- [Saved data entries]
=====
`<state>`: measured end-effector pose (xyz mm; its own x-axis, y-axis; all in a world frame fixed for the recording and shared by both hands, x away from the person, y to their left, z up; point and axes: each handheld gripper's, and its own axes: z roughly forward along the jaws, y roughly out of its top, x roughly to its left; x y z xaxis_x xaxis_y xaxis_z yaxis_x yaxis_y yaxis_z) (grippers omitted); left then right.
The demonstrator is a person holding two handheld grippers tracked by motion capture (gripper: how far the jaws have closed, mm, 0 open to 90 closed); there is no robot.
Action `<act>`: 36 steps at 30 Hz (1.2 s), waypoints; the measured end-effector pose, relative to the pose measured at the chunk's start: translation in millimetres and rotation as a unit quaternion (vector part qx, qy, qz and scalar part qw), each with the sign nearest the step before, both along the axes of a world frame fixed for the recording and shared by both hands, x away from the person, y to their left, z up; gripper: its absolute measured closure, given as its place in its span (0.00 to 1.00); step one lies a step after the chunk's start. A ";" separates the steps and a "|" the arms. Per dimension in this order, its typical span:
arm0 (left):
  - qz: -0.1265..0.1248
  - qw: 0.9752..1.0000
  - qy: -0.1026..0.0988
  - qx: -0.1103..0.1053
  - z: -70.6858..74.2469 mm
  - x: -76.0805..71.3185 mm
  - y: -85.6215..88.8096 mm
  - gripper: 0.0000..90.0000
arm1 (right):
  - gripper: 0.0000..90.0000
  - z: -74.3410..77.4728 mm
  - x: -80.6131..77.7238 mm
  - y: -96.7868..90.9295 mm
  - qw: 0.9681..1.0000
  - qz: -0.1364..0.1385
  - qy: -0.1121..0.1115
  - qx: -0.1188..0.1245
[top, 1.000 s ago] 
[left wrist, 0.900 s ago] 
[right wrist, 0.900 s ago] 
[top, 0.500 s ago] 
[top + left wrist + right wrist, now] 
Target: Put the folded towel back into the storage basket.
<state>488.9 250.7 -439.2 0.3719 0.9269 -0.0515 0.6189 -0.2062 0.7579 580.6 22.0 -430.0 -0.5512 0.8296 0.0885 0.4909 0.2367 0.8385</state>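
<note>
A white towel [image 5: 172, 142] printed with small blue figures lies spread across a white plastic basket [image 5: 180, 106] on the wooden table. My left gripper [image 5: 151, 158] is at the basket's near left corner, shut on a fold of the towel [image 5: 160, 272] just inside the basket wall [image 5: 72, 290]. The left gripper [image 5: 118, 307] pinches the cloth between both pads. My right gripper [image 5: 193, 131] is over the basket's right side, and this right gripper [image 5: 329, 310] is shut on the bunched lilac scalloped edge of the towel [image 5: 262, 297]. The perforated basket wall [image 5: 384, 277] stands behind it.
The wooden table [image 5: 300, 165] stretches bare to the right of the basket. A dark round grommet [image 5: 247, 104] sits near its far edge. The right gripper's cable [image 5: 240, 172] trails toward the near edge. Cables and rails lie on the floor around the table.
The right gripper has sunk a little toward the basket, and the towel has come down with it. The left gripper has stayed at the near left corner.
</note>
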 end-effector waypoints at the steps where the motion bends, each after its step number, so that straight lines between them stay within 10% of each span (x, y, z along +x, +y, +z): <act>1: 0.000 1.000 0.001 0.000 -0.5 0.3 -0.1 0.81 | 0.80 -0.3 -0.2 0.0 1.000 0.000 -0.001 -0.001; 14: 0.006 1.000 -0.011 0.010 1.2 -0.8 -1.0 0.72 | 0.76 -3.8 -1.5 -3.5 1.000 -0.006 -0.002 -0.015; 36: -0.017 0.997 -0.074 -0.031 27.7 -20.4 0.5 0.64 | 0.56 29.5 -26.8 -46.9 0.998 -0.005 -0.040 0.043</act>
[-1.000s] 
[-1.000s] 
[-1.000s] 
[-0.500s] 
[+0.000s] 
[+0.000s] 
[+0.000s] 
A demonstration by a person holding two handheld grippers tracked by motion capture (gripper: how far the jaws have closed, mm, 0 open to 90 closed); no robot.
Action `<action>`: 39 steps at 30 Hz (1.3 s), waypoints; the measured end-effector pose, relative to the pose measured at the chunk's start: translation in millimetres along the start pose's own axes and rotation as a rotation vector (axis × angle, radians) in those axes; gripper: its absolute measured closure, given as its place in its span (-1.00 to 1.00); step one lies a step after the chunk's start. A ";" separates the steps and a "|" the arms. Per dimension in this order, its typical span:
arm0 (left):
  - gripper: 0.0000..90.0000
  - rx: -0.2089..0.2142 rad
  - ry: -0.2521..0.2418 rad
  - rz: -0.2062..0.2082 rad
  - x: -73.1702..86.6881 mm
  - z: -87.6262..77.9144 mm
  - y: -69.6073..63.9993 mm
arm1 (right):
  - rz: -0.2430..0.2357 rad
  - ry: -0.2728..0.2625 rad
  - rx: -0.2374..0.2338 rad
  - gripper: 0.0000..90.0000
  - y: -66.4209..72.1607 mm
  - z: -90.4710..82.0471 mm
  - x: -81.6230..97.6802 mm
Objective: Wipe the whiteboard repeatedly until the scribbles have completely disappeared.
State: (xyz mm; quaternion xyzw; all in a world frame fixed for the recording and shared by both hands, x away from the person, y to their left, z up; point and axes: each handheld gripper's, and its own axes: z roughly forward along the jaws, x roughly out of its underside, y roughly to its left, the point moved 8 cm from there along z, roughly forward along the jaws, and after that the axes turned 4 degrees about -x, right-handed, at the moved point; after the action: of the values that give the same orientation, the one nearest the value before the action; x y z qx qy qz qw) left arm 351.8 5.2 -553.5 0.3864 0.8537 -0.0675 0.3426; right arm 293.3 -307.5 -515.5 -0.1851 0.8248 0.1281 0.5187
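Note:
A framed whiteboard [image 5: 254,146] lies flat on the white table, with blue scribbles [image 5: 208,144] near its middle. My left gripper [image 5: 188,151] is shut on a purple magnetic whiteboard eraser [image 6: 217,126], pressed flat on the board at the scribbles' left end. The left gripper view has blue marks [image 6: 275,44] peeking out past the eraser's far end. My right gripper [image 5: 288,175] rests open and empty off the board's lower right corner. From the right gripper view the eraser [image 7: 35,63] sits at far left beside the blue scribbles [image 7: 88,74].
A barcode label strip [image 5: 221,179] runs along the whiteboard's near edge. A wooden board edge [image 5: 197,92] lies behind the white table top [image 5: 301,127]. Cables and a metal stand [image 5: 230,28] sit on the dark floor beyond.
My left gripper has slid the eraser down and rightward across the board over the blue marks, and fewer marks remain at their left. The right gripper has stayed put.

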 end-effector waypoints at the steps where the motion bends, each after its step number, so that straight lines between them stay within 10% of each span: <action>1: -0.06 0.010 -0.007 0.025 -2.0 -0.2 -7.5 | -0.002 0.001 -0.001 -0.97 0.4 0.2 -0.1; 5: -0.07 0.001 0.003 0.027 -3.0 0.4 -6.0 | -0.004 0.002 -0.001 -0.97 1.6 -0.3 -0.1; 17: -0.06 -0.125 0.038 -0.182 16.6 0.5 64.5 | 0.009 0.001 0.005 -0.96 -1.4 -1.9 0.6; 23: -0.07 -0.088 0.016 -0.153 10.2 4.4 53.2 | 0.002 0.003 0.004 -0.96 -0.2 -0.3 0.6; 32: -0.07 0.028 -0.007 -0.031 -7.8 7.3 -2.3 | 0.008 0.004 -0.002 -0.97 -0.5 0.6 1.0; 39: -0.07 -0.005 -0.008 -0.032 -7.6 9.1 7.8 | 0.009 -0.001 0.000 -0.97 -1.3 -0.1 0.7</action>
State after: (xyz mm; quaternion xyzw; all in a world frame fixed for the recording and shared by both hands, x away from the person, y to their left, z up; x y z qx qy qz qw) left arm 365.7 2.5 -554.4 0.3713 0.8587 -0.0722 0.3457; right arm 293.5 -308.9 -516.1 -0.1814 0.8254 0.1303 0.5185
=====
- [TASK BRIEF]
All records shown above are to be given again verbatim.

- [SOLUTION]
`<state>`: measured end-effector pose (xyz mm; its own x-axis, y-axis; all in a world frame fixed for the recording and shared by both hands, x away from the person, y to their left, z up; point and axes: each handheld gripper's, and its own axes: z roughly forward along the jaws, y roughly out of its top, x roughly to its left; x y z xaxis_x xaxis_y xaxis_z yaxis_x yaxis_y yaxis_z) (grippers omitted); left then right.
The demonstrator is a person holding two handheld grippers tracked by motion capture (gripper: how far the jaws have closed, mm, 0 open to 90 closed); there is no robot.
Action `<act>`: 36 steps at 30 Hz (1.2 s), waypoints; the measured end-effector pose, relative to the pose measured at the chunk's start: translation in millimetres and rotation as a unit quaternion (vector part qx, qy, qz and scalar part qw), each with the sign nearest the step before, both along the axes of a world frame fixed for the recording and shared by both hands, x away from the person, y to their left, z up; gripper: its absolute measured closure, given as its place in its span (0.00 to 1.00); step one lies a step after the chunk's start. A ";" separates the steps and a "|" the arms. Per dimension in this order, its typical span:
arm0 (left):
  - qz: -0.1265..0.1248
  - qw: 0.9752..1.0000
  - qy: -0.1026..0.0988
  - qx: -0.1103..0.1053
  - z: -70.6858..74.2469 mm
  - x: -76.0805..71.3185 mm
  - y: -85.6215..88.8096 mm
  - gripper: 0.0000..90.0000
arm1 (right):
  - gripper: 0.0000..90.0000
  - z: -74.3410..77.4728 mm
  - x: -80.6131..77.7238 mm
  - y: -96.7868..90.9295 mm
  - qw: 0.9681..1.0000
  - qz: -0.1364..0.1385
  - qy: -0.1121..0.1115
  - qx: -0.1188..0.1245
[top, 1.000 s ago] 
[left wrist, 0.900 s ago] 
[right wrist, 0.900 s ago] 
[top, 0.500 s ago] 
[top + left wrist + right wrist, now] 
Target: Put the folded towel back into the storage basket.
<state>488.9 250.7 -439.2 0.3719 0.9269 -0.0515 0.6189 -0.2062 0.7579 580.6 22.0 -430.0 -0.5512 0.8296 0.0885 0.4909 0.2367 0.8385</state>
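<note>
A white towel [image 5: 172, 142] printed with small blue figures lies spread across a white plastic basket [image 5: 180, 106] on the wooden table. My left gripper [image 5: 151, 158] is at the basket's near left corner, shut on a fold of the towel [image 5: 160, 272] just inside the basket wall [image 5: 72, 290]. The left gripper [image 5: 118, 307] pinches the cloth between both pads. My right gripper [image 5: 193, 131] is over the basket's right side, and this right gripper [image 5: 329, 310] is shut on the bunched lilac scalloped edge of the towel [image 5: 262, 297]. The perforated basket wall [image 5: 384, 277] stands behind it.
The wooden table [image 5: 300, 165] stretches bare to the right of the basket. A dark round grommet [image 5: 247, 104] sits near its far edge. The right gripper's cable [image 5: 240, 172] trails toward the near edge. Cables and rails lie on the floor around the table.
The right gripper has sunk a little toward the basket, and the towel has come down with it. The left gripper has stayed at the near left corner.
</note>
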 end-effector waypoints at the steps where the motion bends, each after its step number, so that straight lines between them stay within 10% of each span (x, y, z along +x, +y, +z): <act>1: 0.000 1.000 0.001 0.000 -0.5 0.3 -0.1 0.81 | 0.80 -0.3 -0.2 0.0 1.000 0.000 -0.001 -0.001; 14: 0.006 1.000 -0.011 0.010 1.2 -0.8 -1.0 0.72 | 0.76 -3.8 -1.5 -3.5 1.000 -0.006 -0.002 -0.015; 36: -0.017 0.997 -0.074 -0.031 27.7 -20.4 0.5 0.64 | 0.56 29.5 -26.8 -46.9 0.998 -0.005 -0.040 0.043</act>
[-1.000s] 
[-1.000s] 
[-1.000s] 
[-0.500s] 
[+0.000s] 
[+0.000s] 
[+0.000s] 
A demonstration by a person holding two handheld grippers tracked by motion capture (gripper: how far the jaws have closed, mm, 0 open to 90 closed); no robot.
Action `<action>`: 39 steps at 30 Hz (1.3 s), waypoints; the measured end-effector pose, relative to the pose measured at the chunk's start: translation in millimetres along the start pose's own axes and rotation as a rotation vector (axis × angle, radians) in those axes; gripper: its absolute measured closure, given as its place in its span (-1.00 to 1.00); step one lies a step after the chunk's start. A ";" separates the steps and a "|" the arms. Per dimension in this order, its typical span:
arm0 (left):
  - gripper: 0.0000..90.0000
  - rx: -0.2089..0.2142 rad
  - ry: -0.2521..0.2418 rad
  - rz: -0.2062..0.2082 rad
  - x: -73.1702..86.6881 mm
  - z: -87.6262..77.9144 mm
  - y: -69.6073..63.9993 mm
arm1 (right):
  - rz: -0.2430..0.2357 rad
  - ry: -0.2728..0.2625 rad
  - rx: -0.2374..0.2338 rad
  - gripper: 0.0000..90.0000
  - y: -66.4209..72.1607 mm
  - z: -90.4710..82.0471 mm
  - x: -81.6230..97.6802 mm
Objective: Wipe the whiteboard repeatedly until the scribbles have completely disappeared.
State: (xyz mm; quaternion xyzw; all in a world frame fixed for the recording and shared by both hands, x away from the person, y to their left, z up; point and axes: each handheld gripper's, and its own axes: z roughly forward along the jaws, x roughly out of its underside, y roughly to its left, the point moved 8 cm from there along z, roughly forward along the jaws, and after that the axes turned 4 degrees about -x, right-handed, at the moved point; after the action: of the values that give the same orientation, the one nearest the value before the action; x y z qx qy qz qw) left arm 351.8 5.2 -553.5 0.3864 0.8537 -0.0675 0.3426; right arm 293.3 -307.5 -515.5 -0.1851 0.8248 0.1281 0.5187
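Note:
A framed whiteboard [image 5: 254,146] lies flat on the white table, with blue scribbles [image 5: 208,144] near its middle. My left gripper [image 5: 188,151] is shut on a purple magnetic whiteboard eraser [image 6: 217,126], pressed flat on the board at the scribbles' left end. The left gripper view has blue marks [image 6: 275,44] peeking out past the eraser's far end. My right gripper [image 5: 288,175] rests open and empty off the board's lower right corner. From the right gripper view the eraser [image 7: 35,63] sits at far left beside the blue scribbles [image 7: 88,74].
A barcode label strip [image 5: 221,179] runs along the whiteboard's near edge. A wooden board edge [image 5: 197,92] lies behind the white table top [image 5: 301,127]. Cables and a metal stand [image 5: 230,28] sit on the dark floor beyond.
My left gripper has slid the eraser down and rightward across the board over the blue marks, and fewer marks remain at their left. The right gripper has stayed put.
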
 end-effector waypoints at the steps where the motion bends, each after its step number, so that straight lines between them stay within 10% of each span: <action>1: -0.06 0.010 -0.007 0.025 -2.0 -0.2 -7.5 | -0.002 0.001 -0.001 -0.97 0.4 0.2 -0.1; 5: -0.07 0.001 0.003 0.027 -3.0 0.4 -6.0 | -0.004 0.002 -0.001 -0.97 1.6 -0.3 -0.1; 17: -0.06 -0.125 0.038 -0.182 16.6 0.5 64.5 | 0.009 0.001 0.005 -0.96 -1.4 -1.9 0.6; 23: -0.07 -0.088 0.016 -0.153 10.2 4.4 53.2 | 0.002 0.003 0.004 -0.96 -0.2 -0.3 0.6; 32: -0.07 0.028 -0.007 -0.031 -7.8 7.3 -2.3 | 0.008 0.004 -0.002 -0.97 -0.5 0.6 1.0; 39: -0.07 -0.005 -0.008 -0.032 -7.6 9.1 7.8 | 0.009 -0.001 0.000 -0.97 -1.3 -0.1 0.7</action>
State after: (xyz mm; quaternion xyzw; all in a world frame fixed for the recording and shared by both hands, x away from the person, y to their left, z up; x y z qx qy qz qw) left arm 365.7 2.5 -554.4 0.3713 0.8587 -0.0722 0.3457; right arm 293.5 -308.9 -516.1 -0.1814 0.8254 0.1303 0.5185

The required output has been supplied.